Issue #4: Collaboration. As I started coding more collaboratively with friends, researchers, and teams, Neovim became harder to justify. Even if I can make it work, the experience doesn’t translate well. A tool that only works flawlessly for me is not a great collaboration tool.
Issue #5: LSP and tooling. This one wore me down. LSP support in Neovim has improved a ton, but it still feels like I am one update away from something silently breaking. I bounce between Python and C++, and that’s where things get particularly annoying. Servers attach and don’t attach. Root detection quirks. Per-repo hacks. Formatter wars. “Works on this repo, breaks on that repo.” I did not want a setup I could fix. I wanted a setup that doesn’t need fixing. The best tooling is the kind you forget exists.
Issue #6: Debugging. I tried. I really did. DAP is impressive, and people have built great integrations, but for me the debugging experience never reached pleasant, let alone fast. In practice, I kept doing this: write code in Neovim, open VS Code to debug, then go back to Neovim. That was the final signal that something was off. If you keep reaching for another tool mid-task, your setup is already telling you the truth.
Underneath all of this was the real problem: cognitive overhead. Eventually I noticed I was spending brainpower operating the editor instead of solving the problem. Too many micro-decisions. Which keymap did I bind this to again? Which plugin owns this behavior? Why is this buffer doing something different? Is this my config, the project config, or an LSP quirk?

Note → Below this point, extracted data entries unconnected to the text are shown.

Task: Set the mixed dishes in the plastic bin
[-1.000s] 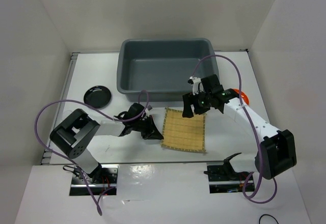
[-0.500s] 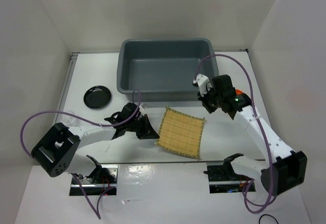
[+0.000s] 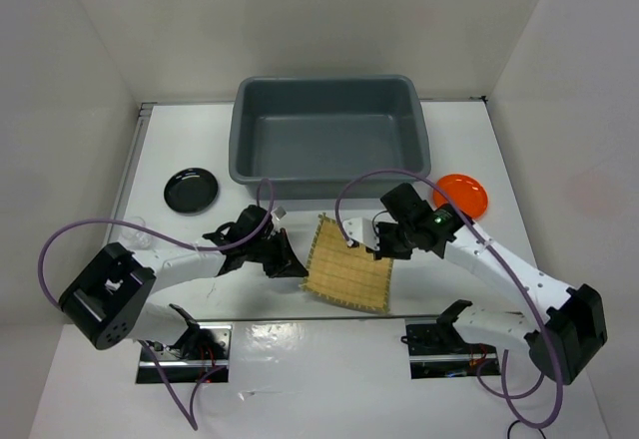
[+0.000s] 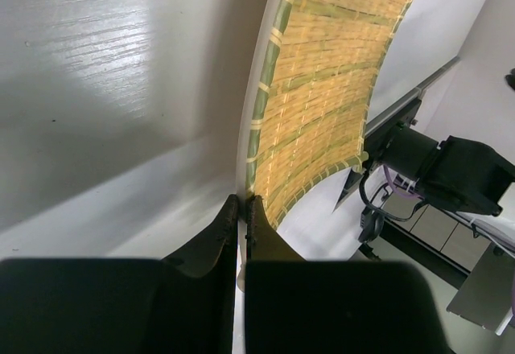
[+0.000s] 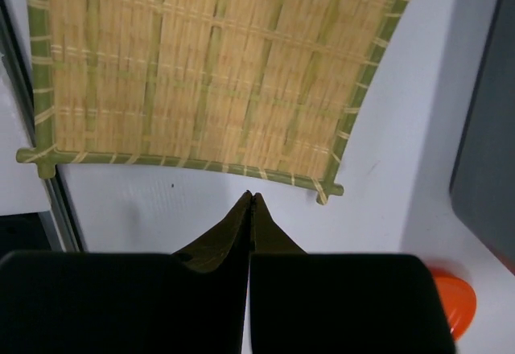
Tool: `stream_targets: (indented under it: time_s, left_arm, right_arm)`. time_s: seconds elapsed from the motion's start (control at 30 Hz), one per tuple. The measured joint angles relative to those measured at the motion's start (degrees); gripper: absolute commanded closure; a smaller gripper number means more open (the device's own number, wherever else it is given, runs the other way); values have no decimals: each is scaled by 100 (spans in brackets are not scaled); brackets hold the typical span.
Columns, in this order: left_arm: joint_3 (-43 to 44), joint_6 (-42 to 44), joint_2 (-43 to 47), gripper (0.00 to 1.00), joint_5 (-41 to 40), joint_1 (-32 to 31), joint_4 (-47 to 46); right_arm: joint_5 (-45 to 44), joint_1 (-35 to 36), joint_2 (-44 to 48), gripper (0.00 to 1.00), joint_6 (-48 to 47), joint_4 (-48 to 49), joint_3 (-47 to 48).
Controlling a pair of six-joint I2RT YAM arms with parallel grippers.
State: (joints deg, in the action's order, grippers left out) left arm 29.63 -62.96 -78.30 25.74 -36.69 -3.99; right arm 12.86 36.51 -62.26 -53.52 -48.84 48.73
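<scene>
The tan woven mat lies skewed near the table's front edge, its left side bowed up. My left gripper is shut on that left edge; the left wrist view shows the jaws pinching the rim of the mat. My right gripper is shut and empty, its tips just short of the mat's right edge, with bare table between. The orange plate sits right of the arm. The black plate lies at the left. A faint clear cup stands below it. The grey plastic bin holds nothing.
White walls enclose the table on three sides. Purple cables loop over both arms, one arching above the mat. In the right wrist view the bin's wall fills the right edge and the orange plate peeks out low right.
My right gripper has shut and swung from the bin's front right corner down to the mat's right edge, uncovering the orange plate. The left gripper has turned and dragged the mat slightly nearer.
</scene>
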Motion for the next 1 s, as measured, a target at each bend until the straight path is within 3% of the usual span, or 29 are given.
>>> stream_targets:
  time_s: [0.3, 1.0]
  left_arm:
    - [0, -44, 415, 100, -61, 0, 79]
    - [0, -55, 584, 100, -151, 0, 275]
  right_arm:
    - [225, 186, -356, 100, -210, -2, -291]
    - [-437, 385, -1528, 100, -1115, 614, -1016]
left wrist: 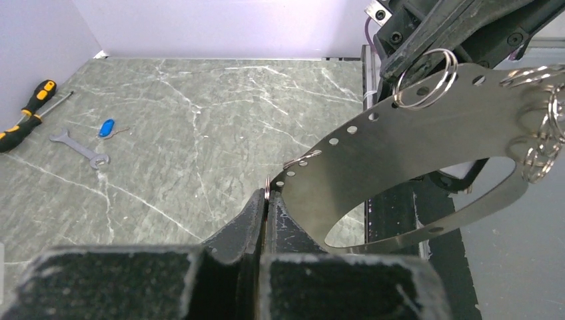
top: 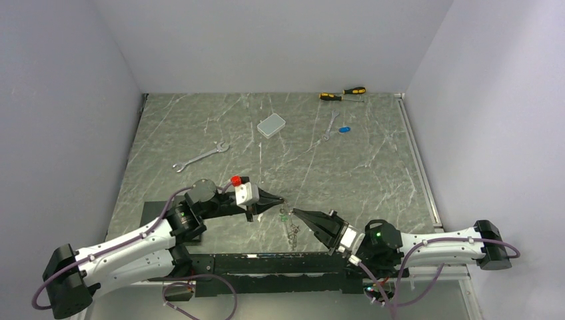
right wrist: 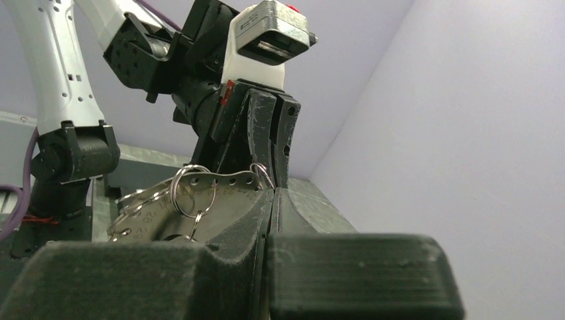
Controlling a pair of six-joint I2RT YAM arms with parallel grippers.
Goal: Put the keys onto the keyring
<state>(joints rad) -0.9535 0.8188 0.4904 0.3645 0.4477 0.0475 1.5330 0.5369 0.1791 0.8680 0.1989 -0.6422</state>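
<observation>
The keyring [top: 291,230] is a flat silvery oval band with a row of holes and several split rings, held in the air between both grippers. In the left wrist view the keyring [left wrist: 413,140] fills the right side. My left gripper [left wrist: 266,195] is shut on a small split ring at the band's tip. My right gripper [right wrist: 273,191] is shut on the band's edge [right wrist: 166,207]. In the top view the left gripper [top: 281,201] and the right gripper [top: 296,212] nearly touch. A small green piece [top: 284,217] hangs there. A blue key [top: 344,130] lies far back, also seen in the left wrist view [left wrist: 106,128]. The black key is not visible.
A grey box [top: 271,125] lies at the back centre. One wrench [top: 200,157] lies at the left, another [top: 331,125] next to the blue key. Two yellow-and-black screwdrivers [top: 341,95] lie at the far edge. A black rail [top: 266,265] runs along the near edge.
</observation>
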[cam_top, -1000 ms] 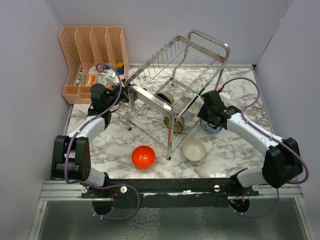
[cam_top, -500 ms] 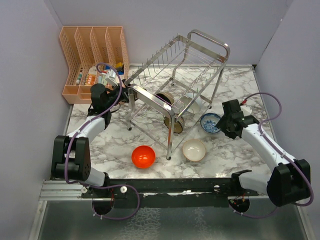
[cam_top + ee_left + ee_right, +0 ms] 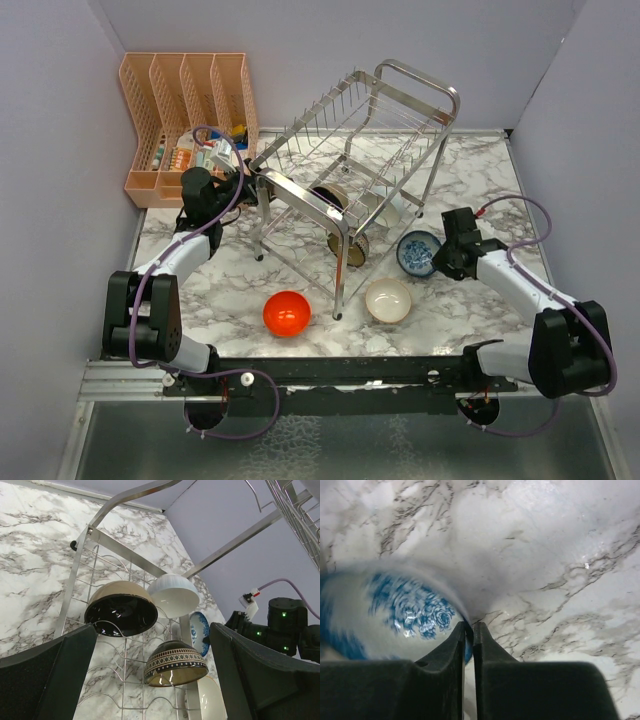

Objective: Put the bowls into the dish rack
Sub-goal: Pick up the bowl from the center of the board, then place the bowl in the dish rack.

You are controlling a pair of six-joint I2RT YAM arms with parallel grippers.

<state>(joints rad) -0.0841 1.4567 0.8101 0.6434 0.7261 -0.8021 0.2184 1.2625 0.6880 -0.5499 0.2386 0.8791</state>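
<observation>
Right tool (image 3: 469,642) is pinched narrow on the rim of the blue-patterned bowl (image 3: 395,612), just right of the dish rack (image 3: 340,130). Whether that bowl rests flat on the marble surface (image 3: 480,190) I cannot tell. Left tool (image 3: 240,182) stands wide, holding nothing, at the rack's left end. Inside the rack: dark brown bowl (image 3: 120,609), white bowl (image 3: 173,596), banded brown bowl (image 3: 176,666). Red-orange bowl (image 3: 286,313) and beige bowl (image 3: 388,300) sit on the surface in front of the rack.

Bright, even overhead light. Glare streaks on dish rack (image 3: 305,200) tubing, soft shadows beneath it. Right wrist view: blue-patterned bowl (image 3: 405,615), right of rack, motion-blurred.
</observation>
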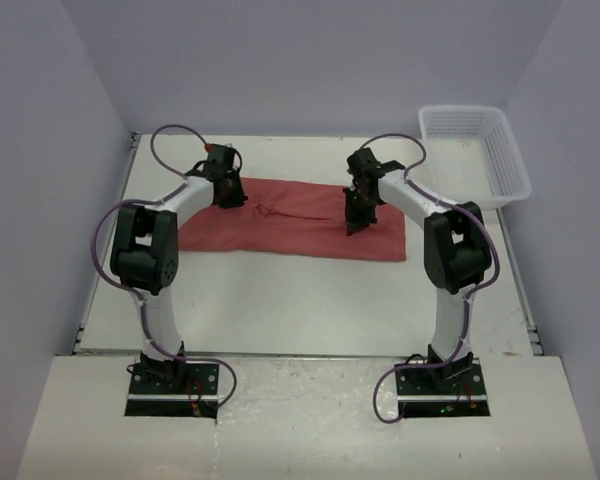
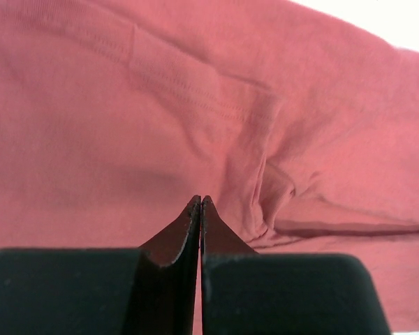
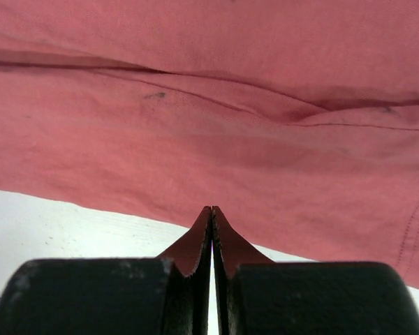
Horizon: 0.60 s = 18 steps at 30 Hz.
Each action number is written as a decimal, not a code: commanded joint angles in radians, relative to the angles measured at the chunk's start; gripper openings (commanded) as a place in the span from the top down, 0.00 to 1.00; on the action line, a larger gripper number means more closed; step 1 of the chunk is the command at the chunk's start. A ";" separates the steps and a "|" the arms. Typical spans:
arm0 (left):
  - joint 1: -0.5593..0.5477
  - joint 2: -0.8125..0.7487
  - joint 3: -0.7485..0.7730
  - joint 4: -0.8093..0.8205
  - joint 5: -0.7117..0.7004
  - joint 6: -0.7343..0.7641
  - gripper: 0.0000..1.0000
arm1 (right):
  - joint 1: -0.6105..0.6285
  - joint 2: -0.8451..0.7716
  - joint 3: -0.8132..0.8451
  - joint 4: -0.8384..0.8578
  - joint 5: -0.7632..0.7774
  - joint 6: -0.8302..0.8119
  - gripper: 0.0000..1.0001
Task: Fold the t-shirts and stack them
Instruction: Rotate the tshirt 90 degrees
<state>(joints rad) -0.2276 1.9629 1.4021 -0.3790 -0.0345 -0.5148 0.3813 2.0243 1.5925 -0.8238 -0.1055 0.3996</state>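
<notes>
T-shirt folded into band, long axis left-right

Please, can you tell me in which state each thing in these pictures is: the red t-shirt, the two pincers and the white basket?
t-shirt: lying flat on the table as a long band, creased near the middle.
left pincer: shut, tips over the cloth, nothing seen between them.
right pincer: shut, tips over the cloth near its edge.
basket: upright at the far right corner, nothing visible inside.
</notes>
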 commanded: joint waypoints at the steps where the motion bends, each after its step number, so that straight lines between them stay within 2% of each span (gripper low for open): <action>1: -0.004 0.036 0.064 0.002 -0.021 0.004 1.00 | 0.018 0.019 0.007 0.034 -0.030 0.013 1.00; 14: 0.004 0.182 0.153 0.000 -0.001 0.002 1.00 | 0.045 0.119 0.046 -0.018 -0.019 0.045 1.00; 18: 0.008 0.202 0.167 -0.003 0.011 0.007 1.00 | 0.051 0.114 0.009 -0.006 -0.016 0.056 1.00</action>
<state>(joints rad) -0.2249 2.1307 1.5360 -0.3832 -0.0334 -0.5133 0.4171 2.1376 1.6020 -0.8268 -0.1223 0.4347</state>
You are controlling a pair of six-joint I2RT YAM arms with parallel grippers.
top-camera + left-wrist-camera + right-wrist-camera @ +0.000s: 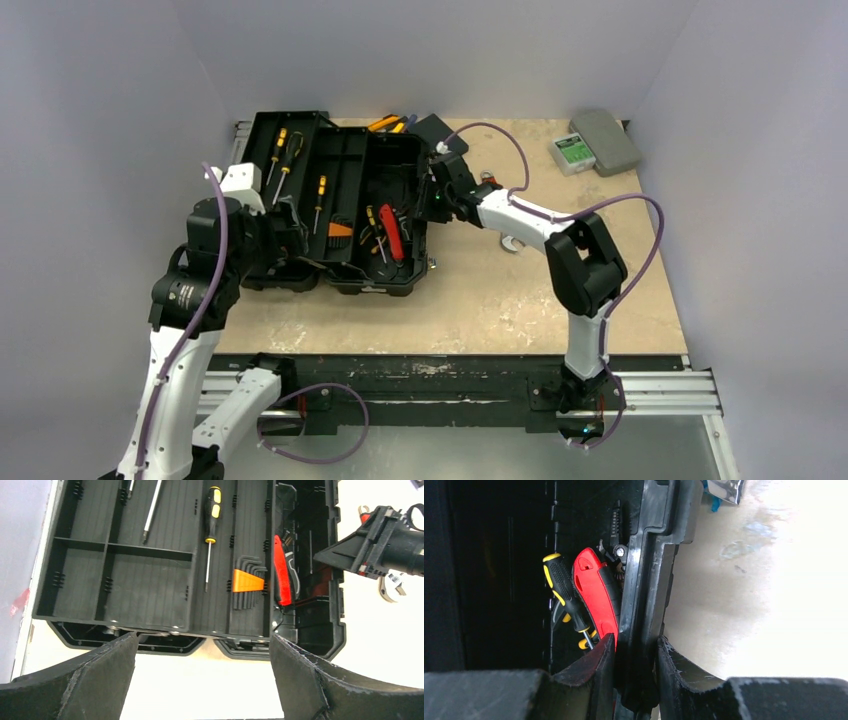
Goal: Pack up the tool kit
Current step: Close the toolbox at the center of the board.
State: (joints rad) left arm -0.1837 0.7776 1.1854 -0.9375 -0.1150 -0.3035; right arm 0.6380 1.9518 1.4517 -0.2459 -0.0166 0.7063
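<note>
The black toolbox (350, 165) lies open at the back left of the table, its tray (150, 580) holding screwdrivers (212, 510) and hex keys in an orange holder (247, 580). Red-handled pliers (596, 592) and a yellow-and-black screwdriver (564, 595) rest in the deep right compartment. My right gripper (636, 645) is shut on the toolbox's right wall (649, 580), one finger inside and one outside. My left gripper (202, 645) hangs open just in front of the tray's near edge, holding nothing. A wrench (510, 243) lies on the table beneath the right arm.
Behind the toolbox lie more yellow-handled tools (388, 123) and a small flat black box (438, 132). A grey case (605, 140) and a green-labelled device (572, 150) sit at the back right. The right arm (530, 220) stretches across the table's middle.
</note>
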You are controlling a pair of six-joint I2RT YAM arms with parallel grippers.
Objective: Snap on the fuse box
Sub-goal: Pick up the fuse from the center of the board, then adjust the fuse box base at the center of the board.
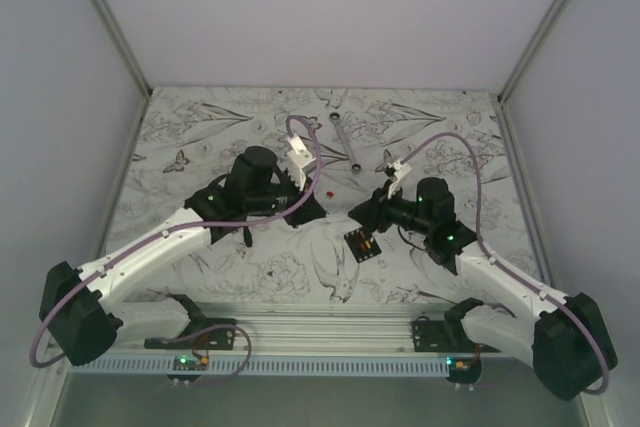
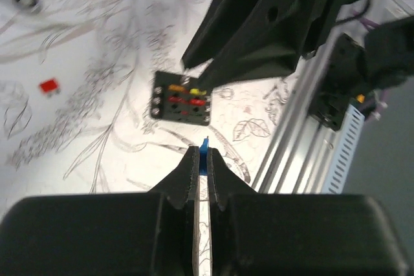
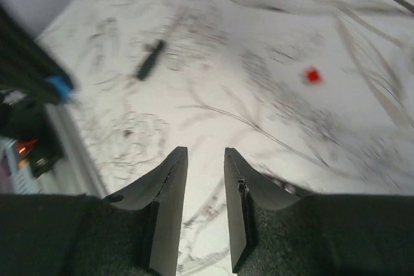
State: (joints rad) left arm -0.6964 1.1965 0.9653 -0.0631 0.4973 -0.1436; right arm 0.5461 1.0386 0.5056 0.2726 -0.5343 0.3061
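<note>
A table with a black-and-white floral print stands between plain white walls. The fuse box lies flat near the middle, coloured fuses facing up, close to the right gripper, whose fingers stand apart, holding nothing. The left gripper pinches a small blue fuse. A red fuse lies loose farther back.

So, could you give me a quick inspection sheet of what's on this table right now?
Surface: floral-print tablecloth, lying flat.
Job's things: fuse box on the cloth, coloured fuses showing.
Clutter: loose red fuse; metal tool; slim black tool.
Grippers: left gripper shut on small blue piece; right gripper open, empty.
Cables: purple cables loop over both arms.
Surroundings: plain pale walls.
</note>
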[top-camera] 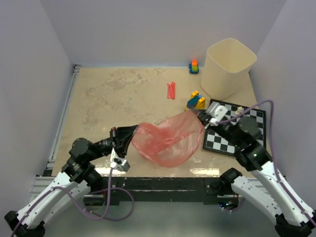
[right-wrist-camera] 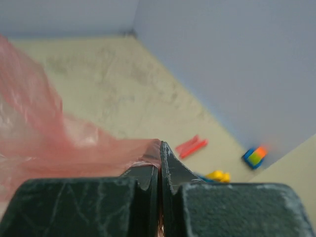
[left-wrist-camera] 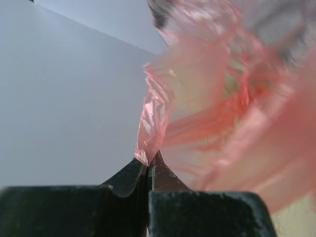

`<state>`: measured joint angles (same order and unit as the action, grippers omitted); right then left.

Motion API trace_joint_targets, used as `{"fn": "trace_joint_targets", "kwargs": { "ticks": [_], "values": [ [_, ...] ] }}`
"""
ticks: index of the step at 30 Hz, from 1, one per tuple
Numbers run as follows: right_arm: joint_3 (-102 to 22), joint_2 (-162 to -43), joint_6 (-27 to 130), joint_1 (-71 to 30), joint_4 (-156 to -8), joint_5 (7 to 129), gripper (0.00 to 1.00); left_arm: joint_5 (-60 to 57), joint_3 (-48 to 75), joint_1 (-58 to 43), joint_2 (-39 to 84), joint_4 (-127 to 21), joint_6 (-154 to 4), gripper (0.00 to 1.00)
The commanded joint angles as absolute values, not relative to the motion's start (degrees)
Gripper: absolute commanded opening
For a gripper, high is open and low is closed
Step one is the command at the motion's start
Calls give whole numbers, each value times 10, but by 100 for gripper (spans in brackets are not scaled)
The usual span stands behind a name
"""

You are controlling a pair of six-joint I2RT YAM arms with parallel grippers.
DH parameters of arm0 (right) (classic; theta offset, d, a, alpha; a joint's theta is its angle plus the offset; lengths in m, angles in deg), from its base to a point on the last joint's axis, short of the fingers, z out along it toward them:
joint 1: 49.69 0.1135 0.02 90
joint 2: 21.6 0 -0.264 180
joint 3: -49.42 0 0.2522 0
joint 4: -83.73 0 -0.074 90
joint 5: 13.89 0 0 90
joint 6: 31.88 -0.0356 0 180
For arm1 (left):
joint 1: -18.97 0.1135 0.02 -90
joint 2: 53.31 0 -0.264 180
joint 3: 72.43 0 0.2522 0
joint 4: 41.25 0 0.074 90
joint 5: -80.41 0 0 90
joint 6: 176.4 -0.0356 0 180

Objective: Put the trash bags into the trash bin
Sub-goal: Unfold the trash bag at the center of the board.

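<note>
A crinkly translucent red trash bag (top-camera: 170, 138) hangs spread open between my two grippers above the near middle of the table. My left gripper (top-camera: 132, 136) is shut on the bag's left edge (left-wrist-camera: 150, 128). My right gripper (top-camera: 201, 117) is shut on its right edge (right-wrist-camera: 98, 148). A second trash bag, a narrow folded red strip (top-camera: 171, 90), lies flat farther back; it also shows in the right wrist view (right-wrist-camera: 191, 146). The cream-beige trash bin (top-camera: 228, 66) stands upright at the far right, apart from both grippers.
Yellow-and-blue toy blocks (top-camera: 195, 100) lie just behind the right gripper. Another small block stack (top-camera: 193, 66) sits by the back wall left of the bin. A black-and-white checkerboard (top-camera: 236, 127) lies under the right arm. Walls enclose three sides.
</note>
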<state>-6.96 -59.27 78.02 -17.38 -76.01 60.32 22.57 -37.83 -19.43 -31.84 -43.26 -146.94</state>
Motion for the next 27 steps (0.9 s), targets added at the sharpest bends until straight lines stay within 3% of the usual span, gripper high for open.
{"fn": "trace_joint_targets", "kwargs": {
  "ticks": [1, 8, 12, 16, 20, 23, 25, 27],
  "values": [
    [-181, -696, 732, -173, -752, 620, 0, 139, -287, -194, -244, -547, -1350, 0],
    [-253, -870, 673, -175, -821, 690, 0, -121, -166, -189, -86, -559, -1148, 0],
    [-288, -975, 683, -181, -896, 720, 0, -151, -161, -161, -31, -503, -1145, 0],
    [-395, -1122, 702, -209, -945, 759, 0, -152, -83, -51, 91, -482, -1094, 0],
    [-626, -1281, 698, -235, -953, 788, 0, -154, 135, 23, 246, -496, -1034, 0],
    [-905, -1376, 702, -236, -948, 787, 0, -122, 375, 35, 355, -527, -1014, 0],
    [-1064, -1416, 691, -235, -976, 780, 0, -99, 544, 34, 419, -549, -1007, 0],
    [-1123, -1408, 664, -233, -1073, 763, 0, -48, 690, 33, 465, -540, -982, 0]
  ]
}}
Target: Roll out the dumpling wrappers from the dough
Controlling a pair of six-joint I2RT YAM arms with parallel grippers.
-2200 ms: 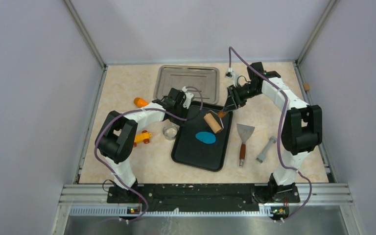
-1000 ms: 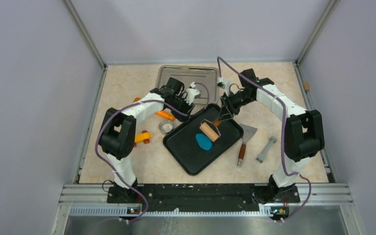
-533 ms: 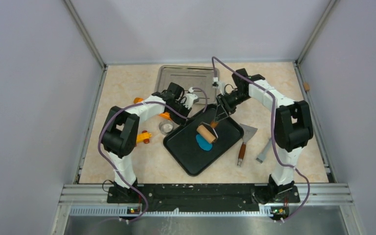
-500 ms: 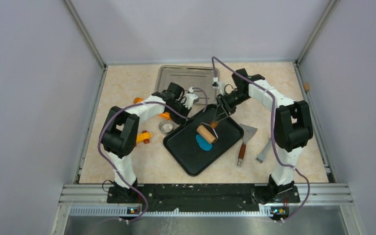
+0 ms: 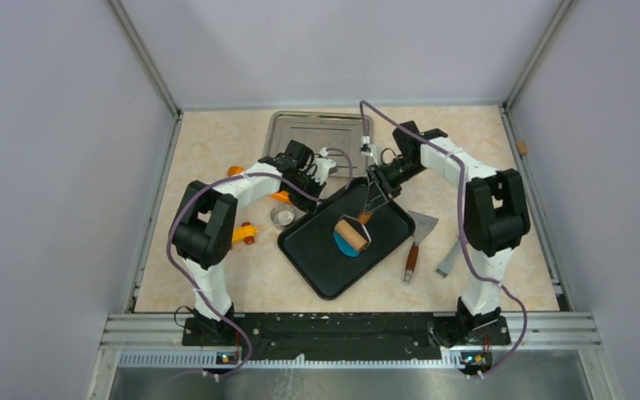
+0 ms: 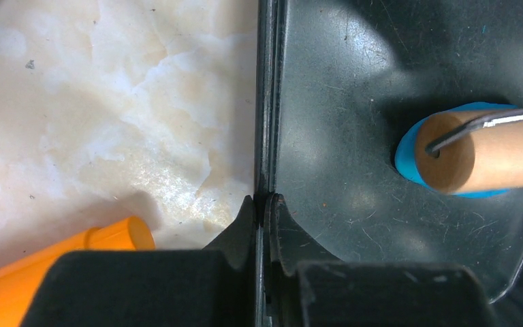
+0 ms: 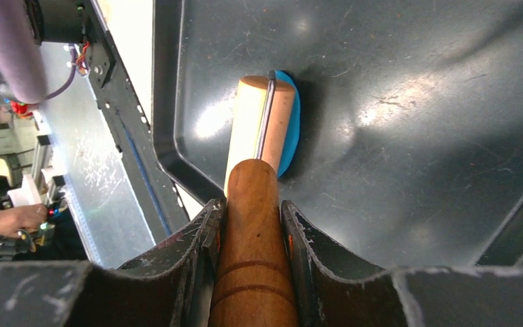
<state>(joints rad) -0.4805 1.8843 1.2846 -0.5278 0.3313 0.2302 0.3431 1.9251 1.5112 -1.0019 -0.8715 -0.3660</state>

And that’s when the final line landed.
Sadly, at some point my editor stopped being a tool and started being a side project.
What did I switch to?
Not VS Code.
I respect VS Code a lot. It is (very!) powerful. The extension ecosystem is unmatched. But it also feels heavy, like a whole operating system dedicated to editing text. I wanted something minimal, fast, modern, solid out of the box, and extensible without becoming a part-time job.
So I tried a few options: Helix, Sublime Text, and finally Zed.
I’d actually tried Zed back when it initially released. I dropped it within 15 minutes because it felt too premature for my liking. But when I tried it again recently, it clicked immediately. It is fast. It is minimal. It feels thoughtfully designed. And the extension ecosystem is growing in a way that feels promising.
Most importantly, I spent over two weeks in it and for the first time did not feel the urge to crawl back to Neovim.
When you stop thinking about your editor, you start thinking with your editor.
So yeah. This is it.
Zed.
What I am doing now
I am actively building extensions for Zed and learning Rust along the way. It’s been genuinely fun--fun in the way Neovim config used to be, before it turned into maintenance.